WHAT IS NEEDED ▸ Show every line below where "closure" appears.

*** Opening SOURCE MATERIAL ***

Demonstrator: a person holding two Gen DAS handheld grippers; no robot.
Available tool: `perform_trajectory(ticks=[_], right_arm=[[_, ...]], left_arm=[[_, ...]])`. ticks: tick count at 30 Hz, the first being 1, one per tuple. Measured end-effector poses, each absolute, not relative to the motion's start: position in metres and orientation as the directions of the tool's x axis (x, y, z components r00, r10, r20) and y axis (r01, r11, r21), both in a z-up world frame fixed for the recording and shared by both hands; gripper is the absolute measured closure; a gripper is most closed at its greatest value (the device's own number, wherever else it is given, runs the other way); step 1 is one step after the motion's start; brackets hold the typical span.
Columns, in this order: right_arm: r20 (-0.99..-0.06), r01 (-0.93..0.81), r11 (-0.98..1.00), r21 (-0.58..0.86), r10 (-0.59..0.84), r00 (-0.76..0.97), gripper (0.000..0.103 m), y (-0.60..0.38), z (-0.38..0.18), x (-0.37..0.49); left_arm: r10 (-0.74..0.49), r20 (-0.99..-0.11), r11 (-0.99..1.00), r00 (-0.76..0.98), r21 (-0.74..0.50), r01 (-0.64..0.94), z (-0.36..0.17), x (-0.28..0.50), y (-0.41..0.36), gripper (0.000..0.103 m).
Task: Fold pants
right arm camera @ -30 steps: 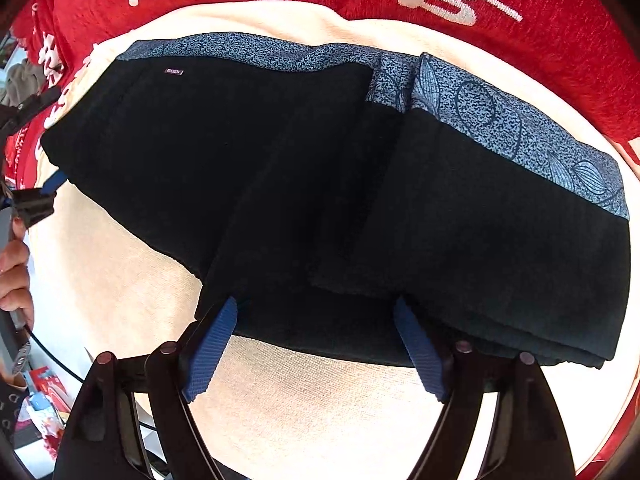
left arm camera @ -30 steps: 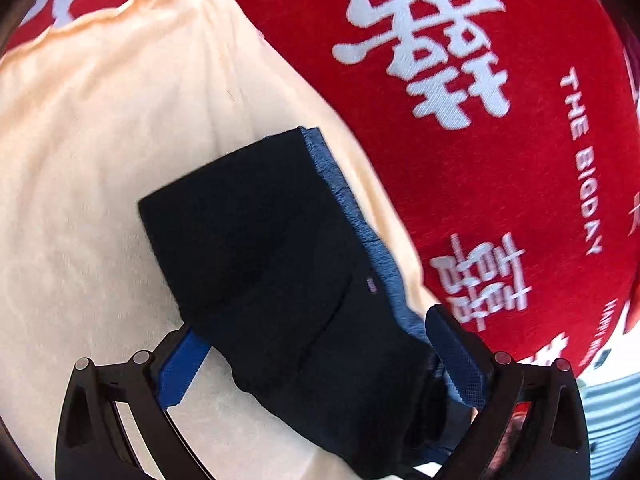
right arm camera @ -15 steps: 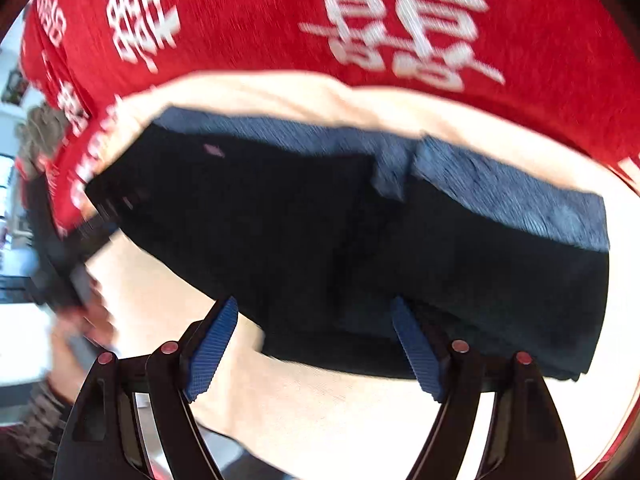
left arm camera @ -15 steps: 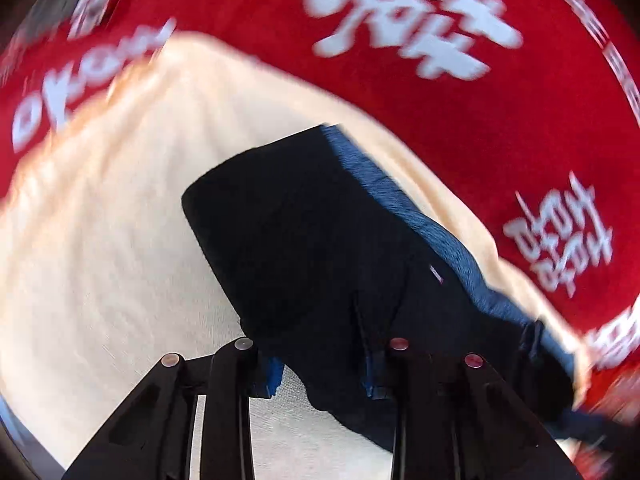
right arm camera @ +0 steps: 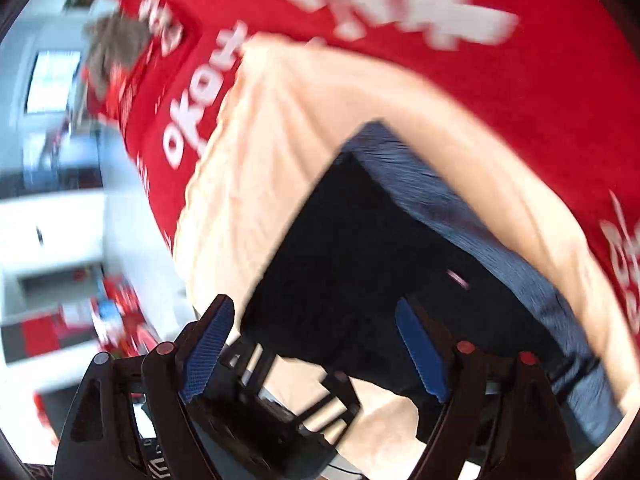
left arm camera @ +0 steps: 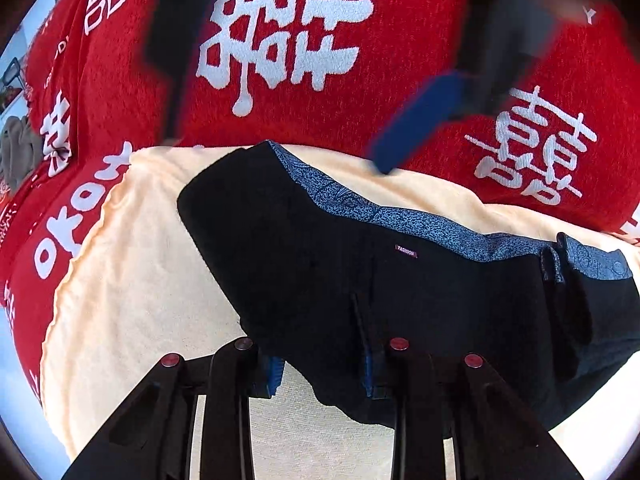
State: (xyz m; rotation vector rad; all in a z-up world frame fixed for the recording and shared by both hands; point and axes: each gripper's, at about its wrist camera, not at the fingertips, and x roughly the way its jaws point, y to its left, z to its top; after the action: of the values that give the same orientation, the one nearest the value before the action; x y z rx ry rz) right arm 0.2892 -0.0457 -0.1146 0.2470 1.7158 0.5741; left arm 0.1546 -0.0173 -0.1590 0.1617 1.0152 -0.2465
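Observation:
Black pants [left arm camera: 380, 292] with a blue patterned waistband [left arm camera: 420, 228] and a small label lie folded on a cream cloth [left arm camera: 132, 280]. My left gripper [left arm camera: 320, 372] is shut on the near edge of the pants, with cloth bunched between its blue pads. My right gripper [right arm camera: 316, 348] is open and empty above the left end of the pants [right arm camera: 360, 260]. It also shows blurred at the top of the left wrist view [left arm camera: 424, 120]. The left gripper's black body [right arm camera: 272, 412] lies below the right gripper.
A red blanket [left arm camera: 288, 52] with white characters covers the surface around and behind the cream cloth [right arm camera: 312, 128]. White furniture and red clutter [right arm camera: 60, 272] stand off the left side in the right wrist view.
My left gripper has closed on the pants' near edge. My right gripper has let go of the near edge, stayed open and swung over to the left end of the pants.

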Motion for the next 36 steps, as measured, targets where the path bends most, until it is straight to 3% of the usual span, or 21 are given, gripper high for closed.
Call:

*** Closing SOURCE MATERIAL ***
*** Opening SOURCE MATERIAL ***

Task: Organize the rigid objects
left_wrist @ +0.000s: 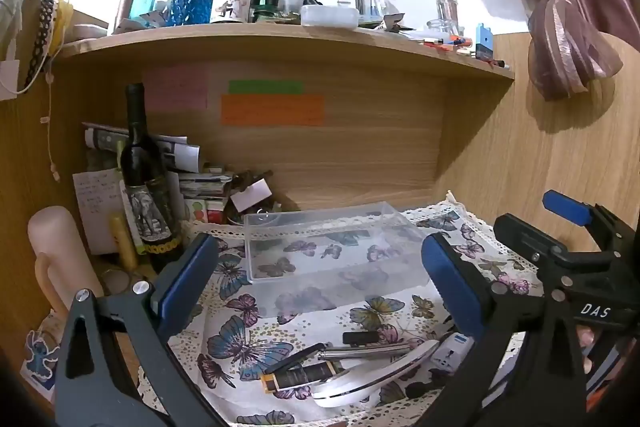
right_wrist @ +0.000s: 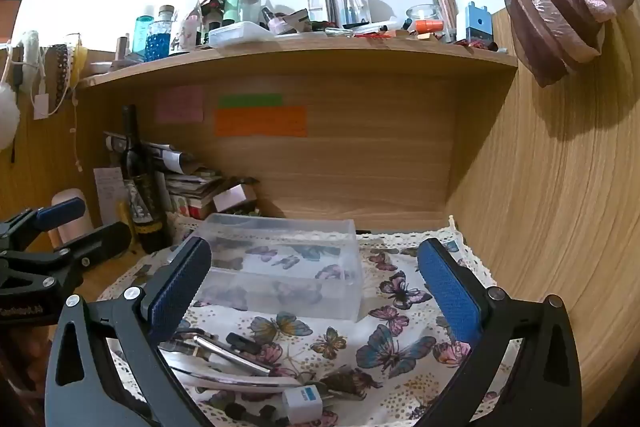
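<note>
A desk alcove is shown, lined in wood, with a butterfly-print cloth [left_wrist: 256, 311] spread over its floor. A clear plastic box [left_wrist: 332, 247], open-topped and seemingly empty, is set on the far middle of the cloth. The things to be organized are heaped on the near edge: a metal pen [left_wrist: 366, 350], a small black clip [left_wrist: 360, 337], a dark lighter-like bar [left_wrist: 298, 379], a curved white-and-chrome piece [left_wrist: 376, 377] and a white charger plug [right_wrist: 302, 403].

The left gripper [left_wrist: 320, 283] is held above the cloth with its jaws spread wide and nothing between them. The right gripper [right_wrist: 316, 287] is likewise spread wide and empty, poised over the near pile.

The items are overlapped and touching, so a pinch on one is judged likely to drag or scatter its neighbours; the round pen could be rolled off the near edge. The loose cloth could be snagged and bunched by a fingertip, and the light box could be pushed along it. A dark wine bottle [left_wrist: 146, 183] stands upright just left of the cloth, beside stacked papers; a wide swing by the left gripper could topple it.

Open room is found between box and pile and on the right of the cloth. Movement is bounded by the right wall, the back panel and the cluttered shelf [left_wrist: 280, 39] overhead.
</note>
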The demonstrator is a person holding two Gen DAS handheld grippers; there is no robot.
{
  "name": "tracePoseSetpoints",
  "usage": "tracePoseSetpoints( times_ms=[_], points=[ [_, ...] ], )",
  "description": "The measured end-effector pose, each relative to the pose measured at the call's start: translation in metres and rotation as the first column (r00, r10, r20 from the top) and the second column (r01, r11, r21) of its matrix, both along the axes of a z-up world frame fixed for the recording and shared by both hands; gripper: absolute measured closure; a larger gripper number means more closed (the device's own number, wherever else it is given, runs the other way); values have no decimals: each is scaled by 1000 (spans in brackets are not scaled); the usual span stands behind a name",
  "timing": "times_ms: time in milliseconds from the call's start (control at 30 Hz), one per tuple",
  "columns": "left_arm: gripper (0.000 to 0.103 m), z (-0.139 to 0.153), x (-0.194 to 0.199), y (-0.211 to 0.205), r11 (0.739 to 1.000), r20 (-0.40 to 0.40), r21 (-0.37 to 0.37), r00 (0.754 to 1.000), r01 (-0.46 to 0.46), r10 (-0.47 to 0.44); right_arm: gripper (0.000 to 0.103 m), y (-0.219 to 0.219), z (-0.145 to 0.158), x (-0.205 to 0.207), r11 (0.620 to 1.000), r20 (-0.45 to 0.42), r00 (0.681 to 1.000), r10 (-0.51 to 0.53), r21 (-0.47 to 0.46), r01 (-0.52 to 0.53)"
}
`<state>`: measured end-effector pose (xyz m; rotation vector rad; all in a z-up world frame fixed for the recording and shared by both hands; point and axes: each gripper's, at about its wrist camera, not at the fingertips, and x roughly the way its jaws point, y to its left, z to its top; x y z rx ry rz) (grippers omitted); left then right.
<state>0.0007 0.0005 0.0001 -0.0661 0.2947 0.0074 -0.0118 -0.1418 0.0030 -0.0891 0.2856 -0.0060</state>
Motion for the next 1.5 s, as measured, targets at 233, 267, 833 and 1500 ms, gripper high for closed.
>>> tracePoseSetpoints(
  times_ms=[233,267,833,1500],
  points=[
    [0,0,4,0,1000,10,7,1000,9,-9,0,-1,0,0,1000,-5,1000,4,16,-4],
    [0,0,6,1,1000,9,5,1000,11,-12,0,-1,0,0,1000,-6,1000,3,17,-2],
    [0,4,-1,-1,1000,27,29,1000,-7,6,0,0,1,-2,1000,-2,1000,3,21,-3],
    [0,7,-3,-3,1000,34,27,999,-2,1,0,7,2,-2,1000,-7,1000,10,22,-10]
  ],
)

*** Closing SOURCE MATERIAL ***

ANSWER SECTION ▸
Available tool: `perform_trajectory(ticks=[_], right_arm=[[_, ...]], left_arm=[[_, ...]])`. ticks: tick count at 30 Hz, the first being 1, one per tuple. Measured end-effector poses, each absolute, not relative to the motion's start: position in metres and orientation as the directions of the tool's x axis (x, y, z components r00, r10, r20) and y axis (r01, r11, r21), both in a z-up world frame fixed for the recording and shared by both hands; gripper is the absolute measured closure; a gripper is most closed at its greatest value (the device's own number, wherever else it is given, runs the other way); step 1 is one step after the motion's start; brackets hold the typical span.
  "description": "The measured end-effector pose, each relative to the pose measured at the call's start: translation in metres and rotation as the first column (r00, r10, r20 from the top) and the second column (r01, r11, r21) of its matrix, both along the axes of a z-up world frame fixed for the recording and shared by both hands; gripper: absolute measured closure; a larger gripper number means more closed (the device's own number, wherever else it is given, runs the other way); values have no decimals: each is scaled by 1000 (spans in brackets are not scaled); the usual span stands behind a name",

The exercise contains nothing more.